Oaks (Quercus) are a dominant forest species throughout much of the eastern United States. However, oak regeneration failure due to a myriad of issues (e.g., suppression of natural fire, excess nitrogen deposition, pressure from herbivore activity) is leading to a decline in oak dominance. This change may alter forest hydrology and nutrients through variation in species characteristics. Throughfall (TF) and stemflow (SF) quantity and chemistry were sampled during storm events under oak and non-oak (hickory, Carya) species to quantify differences in canopy-derived water and nutrients from an upland oak-hickory forest in Mississippi. Stemflow partitioning was 86% higher in hickory species compared to oak species (394.50 L m−2; p < 0.001).

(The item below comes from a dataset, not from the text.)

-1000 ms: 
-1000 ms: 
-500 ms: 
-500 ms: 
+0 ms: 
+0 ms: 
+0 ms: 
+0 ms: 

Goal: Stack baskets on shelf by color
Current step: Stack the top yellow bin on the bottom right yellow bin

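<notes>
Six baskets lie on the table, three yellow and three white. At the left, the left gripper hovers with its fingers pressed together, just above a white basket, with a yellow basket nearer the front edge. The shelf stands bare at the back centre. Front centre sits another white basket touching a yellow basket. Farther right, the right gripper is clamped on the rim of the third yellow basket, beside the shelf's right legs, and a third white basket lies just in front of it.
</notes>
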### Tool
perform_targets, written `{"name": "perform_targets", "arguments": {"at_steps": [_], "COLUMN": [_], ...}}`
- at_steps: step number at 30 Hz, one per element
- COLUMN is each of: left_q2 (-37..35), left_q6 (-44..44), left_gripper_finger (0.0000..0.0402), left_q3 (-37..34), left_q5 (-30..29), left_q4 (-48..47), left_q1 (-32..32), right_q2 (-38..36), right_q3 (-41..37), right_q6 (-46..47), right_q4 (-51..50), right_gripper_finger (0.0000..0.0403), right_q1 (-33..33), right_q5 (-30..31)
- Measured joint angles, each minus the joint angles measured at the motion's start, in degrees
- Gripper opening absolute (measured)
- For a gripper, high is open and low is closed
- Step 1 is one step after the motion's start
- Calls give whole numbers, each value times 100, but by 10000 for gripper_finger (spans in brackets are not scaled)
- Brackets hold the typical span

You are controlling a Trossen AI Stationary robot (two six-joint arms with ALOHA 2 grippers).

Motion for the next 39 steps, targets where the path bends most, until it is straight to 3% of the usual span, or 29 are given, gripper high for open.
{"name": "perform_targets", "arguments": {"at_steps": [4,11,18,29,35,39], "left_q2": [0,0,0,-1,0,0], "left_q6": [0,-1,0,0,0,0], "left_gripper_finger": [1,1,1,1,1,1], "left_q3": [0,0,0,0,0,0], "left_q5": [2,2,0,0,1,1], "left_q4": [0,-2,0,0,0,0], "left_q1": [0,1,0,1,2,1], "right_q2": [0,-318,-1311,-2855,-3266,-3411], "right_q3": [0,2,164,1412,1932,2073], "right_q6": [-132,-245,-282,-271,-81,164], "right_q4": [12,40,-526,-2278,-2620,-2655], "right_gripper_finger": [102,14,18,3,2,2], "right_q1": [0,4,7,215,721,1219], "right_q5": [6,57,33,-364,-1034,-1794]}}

Across all species, dissolved organic carbon (DOC) was 1.5 times greater in throughfall (p = 0.024) and 8.7 times greater in stemflow (p < 0.001) compared to rainfall. White oak DOC concentrations (TF: 22.8 ± 5.5 mg L−1; SF: 75.1 ± 9.5 mg L−1) were greater compared to hickory species (TF: 21.0 ± 18.3 mg L−1; SF: 34.5 ± 21.0 mg L−1) (p = 0.048). Results show that while smoother-barked hickory species generate more stemflow volume, rougher-barked oak species generate stemflow that is more enriched in nutrients, which is a function of the canopy characteristics of each species. Within a single stand, this study demonstrates how variable water and nutrient fluxes may be and provide insights into species-level variability in oak-hickory forest types that may be undergoing compositional changes.

Highlights

  • Oaks (Quercus) are a dominant overstory species in many upland forest ecosystems across the eastern United States that contribute vital ecosystem services through water and nutrient cycling [1,2,3,4,5].Given the prevalence, longevity, and diversity of oak species in forest ecosystems, it is likely that these species strongly mediate nutrient cycling when present [6,7,8]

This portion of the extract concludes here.